> _Prompt_: Only the lines below, from the one with "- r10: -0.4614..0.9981" through the one with "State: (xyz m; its", are to be written out, exactly.

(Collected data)
____________
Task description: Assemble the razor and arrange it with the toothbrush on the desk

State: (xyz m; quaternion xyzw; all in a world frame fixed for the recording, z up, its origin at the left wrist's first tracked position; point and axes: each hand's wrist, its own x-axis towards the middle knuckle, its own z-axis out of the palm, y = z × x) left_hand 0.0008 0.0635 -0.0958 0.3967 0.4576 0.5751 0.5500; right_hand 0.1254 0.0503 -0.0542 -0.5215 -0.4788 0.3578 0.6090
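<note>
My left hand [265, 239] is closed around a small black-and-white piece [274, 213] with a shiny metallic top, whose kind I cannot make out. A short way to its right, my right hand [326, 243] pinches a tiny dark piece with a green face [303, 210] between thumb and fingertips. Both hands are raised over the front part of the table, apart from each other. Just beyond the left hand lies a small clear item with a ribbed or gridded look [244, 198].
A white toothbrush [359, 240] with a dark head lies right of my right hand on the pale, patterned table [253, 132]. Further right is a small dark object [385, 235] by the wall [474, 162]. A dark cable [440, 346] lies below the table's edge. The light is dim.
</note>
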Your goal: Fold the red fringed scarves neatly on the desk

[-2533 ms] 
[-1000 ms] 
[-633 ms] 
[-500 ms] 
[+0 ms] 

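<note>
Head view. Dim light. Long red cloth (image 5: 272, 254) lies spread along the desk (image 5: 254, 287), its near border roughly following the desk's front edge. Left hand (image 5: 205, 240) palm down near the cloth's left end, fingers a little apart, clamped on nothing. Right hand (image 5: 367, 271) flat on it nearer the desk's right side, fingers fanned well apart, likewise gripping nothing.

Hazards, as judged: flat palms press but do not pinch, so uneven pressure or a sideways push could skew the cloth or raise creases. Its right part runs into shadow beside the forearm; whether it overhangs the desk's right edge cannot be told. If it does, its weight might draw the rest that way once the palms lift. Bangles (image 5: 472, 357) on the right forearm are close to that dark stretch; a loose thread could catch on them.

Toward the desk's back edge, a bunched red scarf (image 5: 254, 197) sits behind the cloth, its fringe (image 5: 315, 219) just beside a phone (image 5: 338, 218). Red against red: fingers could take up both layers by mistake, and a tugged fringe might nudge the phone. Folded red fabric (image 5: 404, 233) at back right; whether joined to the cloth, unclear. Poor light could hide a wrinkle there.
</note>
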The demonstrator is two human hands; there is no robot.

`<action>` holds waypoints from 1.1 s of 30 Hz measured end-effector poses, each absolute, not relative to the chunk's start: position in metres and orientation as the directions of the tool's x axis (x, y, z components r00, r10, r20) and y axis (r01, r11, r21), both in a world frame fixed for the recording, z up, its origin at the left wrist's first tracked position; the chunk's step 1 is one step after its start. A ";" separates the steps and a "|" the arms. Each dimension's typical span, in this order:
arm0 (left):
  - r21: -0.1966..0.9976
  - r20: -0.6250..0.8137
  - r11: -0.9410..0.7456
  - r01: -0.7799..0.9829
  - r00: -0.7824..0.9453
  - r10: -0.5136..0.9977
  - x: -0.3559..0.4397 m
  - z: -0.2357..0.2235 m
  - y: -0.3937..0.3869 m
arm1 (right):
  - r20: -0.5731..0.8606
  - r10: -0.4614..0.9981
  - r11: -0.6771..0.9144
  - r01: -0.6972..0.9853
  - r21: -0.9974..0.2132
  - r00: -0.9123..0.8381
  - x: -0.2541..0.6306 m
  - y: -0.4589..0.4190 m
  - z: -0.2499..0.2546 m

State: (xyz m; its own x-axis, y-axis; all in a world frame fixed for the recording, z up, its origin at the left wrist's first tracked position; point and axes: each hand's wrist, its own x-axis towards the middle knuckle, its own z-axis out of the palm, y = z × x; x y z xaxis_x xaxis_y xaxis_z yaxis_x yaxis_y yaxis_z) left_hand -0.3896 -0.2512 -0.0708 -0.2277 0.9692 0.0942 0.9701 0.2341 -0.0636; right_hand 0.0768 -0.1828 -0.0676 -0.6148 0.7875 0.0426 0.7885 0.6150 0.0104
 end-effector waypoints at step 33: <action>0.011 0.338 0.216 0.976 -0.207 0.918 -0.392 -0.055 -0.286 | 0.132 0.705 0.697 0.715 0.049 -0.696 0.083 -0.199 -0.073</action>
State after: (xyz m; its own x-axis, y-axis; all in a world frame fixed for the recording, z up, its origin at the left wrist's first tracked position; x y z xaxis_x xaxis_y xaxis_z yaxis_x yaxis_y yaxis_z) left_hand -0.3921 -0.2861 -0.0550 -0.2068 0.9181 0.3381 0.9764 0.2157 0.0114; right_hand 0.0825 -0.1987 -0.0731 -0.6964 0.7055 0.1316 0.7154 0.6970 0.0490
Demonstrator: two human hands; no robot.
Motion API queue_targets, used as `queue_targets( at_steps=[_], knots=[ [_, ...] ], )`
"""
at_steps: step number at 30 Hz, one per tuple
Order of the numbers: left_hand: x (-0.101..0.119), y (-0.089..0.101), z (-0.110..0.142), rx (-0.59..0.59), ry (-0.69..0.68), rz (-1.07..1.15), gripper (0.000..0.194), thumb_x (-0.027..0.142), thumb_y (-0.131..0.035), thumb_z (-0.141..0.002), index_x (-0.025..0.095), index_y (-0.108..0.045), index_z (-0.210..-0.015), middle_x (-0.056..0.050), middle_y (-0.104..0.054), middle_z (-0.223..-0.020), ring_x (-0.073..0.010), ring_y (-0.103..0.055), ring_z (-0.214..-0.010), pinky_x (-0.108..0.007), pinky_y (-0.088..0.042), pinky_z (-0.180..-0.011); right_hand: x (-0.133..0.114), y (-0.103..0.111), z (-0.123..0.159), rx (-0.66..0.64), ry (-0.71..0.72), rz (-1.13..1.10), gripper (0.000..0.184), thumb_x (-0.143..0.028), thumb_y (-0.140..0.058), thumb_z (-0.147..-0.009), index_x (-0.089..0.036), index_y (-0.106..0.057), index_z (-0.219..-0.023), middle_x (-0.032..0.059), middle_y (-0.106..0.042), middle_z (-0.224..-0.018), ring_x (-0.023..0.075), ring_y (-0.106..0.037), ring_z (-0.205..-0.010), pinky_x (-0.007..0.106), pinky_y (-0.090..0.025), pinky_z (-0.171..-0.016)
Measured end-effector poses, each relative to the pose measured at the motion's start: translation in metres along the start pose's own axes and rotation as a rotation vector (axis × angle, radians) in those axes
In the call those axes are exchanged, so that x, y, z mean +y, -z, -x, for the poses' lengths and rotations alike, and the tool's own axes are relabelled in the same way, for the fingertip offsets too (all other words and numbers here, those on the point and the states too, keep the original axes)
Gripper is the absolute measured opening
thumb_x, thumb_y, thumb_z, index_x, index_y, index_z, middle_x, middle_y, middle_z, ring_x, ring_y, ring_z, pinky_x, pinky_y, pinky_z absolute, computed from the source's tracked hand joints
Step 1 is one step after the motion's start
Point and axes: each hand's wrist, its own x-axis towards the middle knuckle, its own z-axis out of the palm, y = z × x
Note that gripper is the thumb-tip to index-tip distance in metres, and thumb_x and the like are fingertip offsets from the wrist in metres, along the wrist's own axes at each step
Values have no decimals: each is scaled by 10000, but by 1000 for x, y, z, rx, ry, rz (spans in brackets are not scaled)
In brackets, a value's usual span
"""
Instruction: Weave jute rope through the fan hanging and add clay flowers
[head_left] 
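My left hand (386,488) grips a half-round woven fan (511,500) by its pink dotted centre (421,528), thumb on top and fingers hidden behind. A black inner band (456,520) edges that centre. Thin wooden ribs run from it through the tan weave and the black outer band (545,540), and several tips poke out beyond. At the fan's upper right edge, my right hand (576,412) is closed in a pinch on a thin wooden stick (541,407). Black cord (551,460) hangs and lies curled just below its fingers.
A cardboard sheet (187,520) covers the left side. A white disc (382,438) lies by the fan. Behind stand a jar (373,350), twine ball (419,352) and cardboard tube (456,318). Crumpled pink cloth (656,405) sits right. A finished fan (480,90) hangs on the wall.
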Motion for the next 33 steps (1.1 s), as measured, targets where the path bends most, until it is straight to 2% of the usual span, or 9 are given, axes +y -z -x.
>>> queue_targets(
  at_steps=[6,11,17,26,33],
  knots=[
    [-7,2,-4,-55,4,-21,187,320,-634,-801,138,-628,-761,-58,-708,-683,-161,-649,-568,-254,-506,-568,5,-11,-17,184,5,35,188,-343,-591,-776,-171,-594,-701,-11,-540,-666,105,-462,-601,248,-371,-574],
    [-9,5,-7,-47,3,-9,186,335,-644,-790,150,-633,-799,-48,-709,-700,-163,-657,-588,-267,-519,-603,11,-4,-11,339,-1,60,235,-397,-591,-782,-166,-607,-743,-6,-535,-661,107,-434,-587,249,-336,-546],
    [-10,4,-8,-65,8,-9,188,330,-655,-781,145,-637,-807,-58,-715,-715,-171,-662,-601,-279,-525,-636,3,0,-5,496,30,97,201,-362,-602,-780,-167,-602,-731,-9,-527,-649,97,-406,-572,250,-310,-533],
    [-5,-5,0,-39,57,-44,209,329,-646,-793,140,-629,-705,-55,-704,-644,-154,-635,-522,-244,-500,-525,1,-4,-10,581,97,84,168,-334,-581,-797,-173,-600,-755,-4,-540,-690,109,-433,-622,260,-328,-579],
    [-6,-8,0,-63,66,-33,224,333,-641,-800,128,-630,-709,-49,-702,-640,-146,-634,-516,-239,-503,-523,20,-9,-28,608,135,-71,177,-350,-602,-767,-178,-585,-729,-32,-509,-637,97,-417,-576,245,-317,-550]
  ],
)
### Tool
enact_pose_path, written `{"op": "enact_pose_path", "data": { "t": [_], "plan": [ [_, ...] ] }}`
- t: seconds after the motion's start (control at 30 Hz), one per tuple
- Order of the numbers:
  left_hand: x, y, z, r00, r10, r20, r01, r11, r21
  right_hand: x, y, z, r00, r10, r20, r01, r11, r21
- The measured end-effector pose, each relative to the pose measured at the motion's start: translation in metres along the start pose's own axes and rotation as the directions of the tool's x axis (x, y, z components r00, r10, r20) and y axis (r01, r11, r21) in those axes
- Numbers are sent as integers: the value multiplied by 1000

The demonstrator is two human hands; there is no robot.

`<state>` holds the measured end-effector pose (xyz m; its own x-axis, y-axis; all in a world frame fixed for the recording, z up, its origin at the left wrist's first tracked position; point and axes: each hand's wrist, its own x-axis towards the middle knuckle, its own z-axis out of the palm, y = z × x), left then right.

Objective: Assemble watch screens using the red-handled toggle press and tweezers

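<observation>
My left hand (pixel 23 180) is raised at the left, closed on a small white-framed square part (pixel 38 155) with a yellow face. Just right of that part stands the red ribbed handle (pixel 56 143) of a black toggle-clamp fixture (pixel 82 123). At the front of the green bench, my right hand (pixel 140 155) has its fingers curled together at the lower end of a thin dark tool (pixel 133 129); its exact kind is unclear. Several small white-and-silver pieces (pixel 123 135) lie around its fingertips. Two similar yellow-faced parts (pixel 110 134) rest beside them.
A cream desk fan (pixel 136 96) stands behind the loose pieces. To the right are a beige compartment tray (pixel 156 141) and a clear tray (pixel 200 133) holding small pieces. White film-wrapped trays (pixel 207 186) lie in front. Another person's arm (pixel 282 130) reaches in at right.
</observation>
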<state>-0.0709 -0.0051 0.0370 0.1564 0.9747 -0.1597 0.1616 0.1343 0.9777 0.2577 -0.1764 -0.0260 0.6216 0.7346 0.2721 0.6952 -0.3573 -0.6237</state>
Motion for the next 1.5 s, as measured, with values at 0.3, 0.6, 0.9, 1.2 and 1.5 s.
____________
> _Answer to this task_:
  - r10: -0.4614..0.9981
  - r11: -0.6771..0.9144
  - r01: -0.6972..0.9853
  - r21: -0.9974..0.2132
  - r00: -0.9123..0.8381
  - x: -0.2541..0.6306 m
  - y: -0.4589..0.4190 m
  - z: -0.2499..0.2546 m

State: (xyz m; its own x-axis, y-axis; all in a world frame fixed for the recording, z up, its origin at the left wrist's first tracked position; point and axes: each hand's wrist, its own x-axis towards the middle knuckle, its own z-axis out of the palm, y = z × x; x y z xaxis_x xaxis_y xaxis_z yaxis_x yaxis_y yaxis_z) left_hand -0.3896 -0.2512 -0.0708 -0.2277 0.9692 0.0942 0.9701 0.2341 -0.0636; right_hand 0.0768 -0.1828 -0.0676 -0.6148 0.7875 0.0426 0.7885 0.6150 0.0104

No additional work remains on the exercise.